The secondary sequelae of TBI in the gut include (i) mucosal damage associated with increased permeability and (ii) malabsorption of nutrients and electrolytes. Enhanced mucosal permeability mobilizes gut defenses, which include increased numbers of activated enteric glial cells culminating in (iii) reactive gliosis and generation of products that promote barrier function and epithelial repair. TBI-induced dysautonomia is characterized by sympathetic dominance, which in combination with the (iv) local release of proinflammatory mediators from resident and recruited immune cells inhibits smooth muscle contraction. These early TBI-induced effects on GI motility include (v) gastroparesis leading to food intolerance. Dysmotility also promotes (vi) changes in microbial composition and (vii) microbial products and metabolites. Compromised barrier function facilitates their passage across the mucosa, leading to activation of (vii) vagal and (ix) spinal afferents that are fundamental to (x) gut-brain communication. A secondary gut challenge such as enteric infection or inflammation prolongs the effects of i–xi and contributes to (xi) levels of circulating inflammatory mediators. Long-lasting systemic inflammation, dysautonomia, and dysbiosis contribute to the chronicity of TBI-induced effects on the gut as well as the increased susceptibility of TBI patients to GI disorders. IECs, intestinal epithelial cells; TJ, tight junctions; AJ, adherens junctions; DS, desmosomes; GJ, gap junctions; GC, goblet cells; EEC, enteroendocrine cells; EGC, enteric glial cells; rEGC, reactive EGC; MM, muscularis mucosae; Th1, T helper cells; CM, circular muscle; EN, enteric neurons; LM, longitudinal muscle.

Figure 3. Bidirectional interactions of the brain-gut axis and therapeutic targets.

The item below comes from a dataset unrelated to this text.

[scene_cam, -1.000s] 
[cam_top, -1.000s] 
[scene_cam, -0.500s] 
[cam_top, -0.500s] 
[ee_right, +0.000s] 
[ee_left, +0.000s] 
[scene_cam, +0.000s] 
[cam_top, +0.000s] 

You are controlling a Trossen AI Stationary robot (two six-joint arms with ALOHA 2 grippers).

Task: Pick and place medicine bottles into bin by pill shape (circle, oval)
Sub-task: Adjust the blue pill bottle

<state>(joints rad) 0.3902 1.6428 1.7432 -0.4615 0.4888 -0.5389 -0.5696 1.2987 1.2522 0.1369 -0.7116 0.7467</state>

The brain and gut communicate through direct (neural) and indirect (systemic) bidirectional pathways. The brain influences GI function through the ANS (sympathetic and vagal efferents), systemic circulation (blood vessels and lymph), and HPA axis. Signals from the gut, including nutrients, mechanical stimuli, and microbiota and their products and metabolites (e.g., short-chain fatty acids), modulate brain function via neural (ENS neurons, glial cells, vagal afferents, spinal afferents), immune (resident and recruited immune cells), and endocrine (hormones released by enteroendocrine cells) mechanisms. TBI-induced GI dysfunction or secondary enteric challenges worsen neurological outcomes by activating local and systemic immune responses that increase BBB permeability and infiltration of activated circulating immune cells and exacerbate ongoing astrocyte- and microglia-mediated neuropathology. The cells and pathways involved in these bidirectional signaling pathways provide viable targets for therapeutic intervention in TBI patients, particularly those with GI comorbidities. Treatments that potentially benefit both the brain and the gut in TBI patients include reduction of sympathetic activation or restoration of vagal tone; use of pre-/probiotics or fecal microbial transplant to correct gut dysbiosis; and suppression of local and systemic proinflammatory immune responses through approved immunosuppressors or emerging nanotherapeutics. EEC, enteroendocrine cells; EGC, enteric glial cells; ICC, interstitial cells of Cajal; SMC, smooth muscle cells.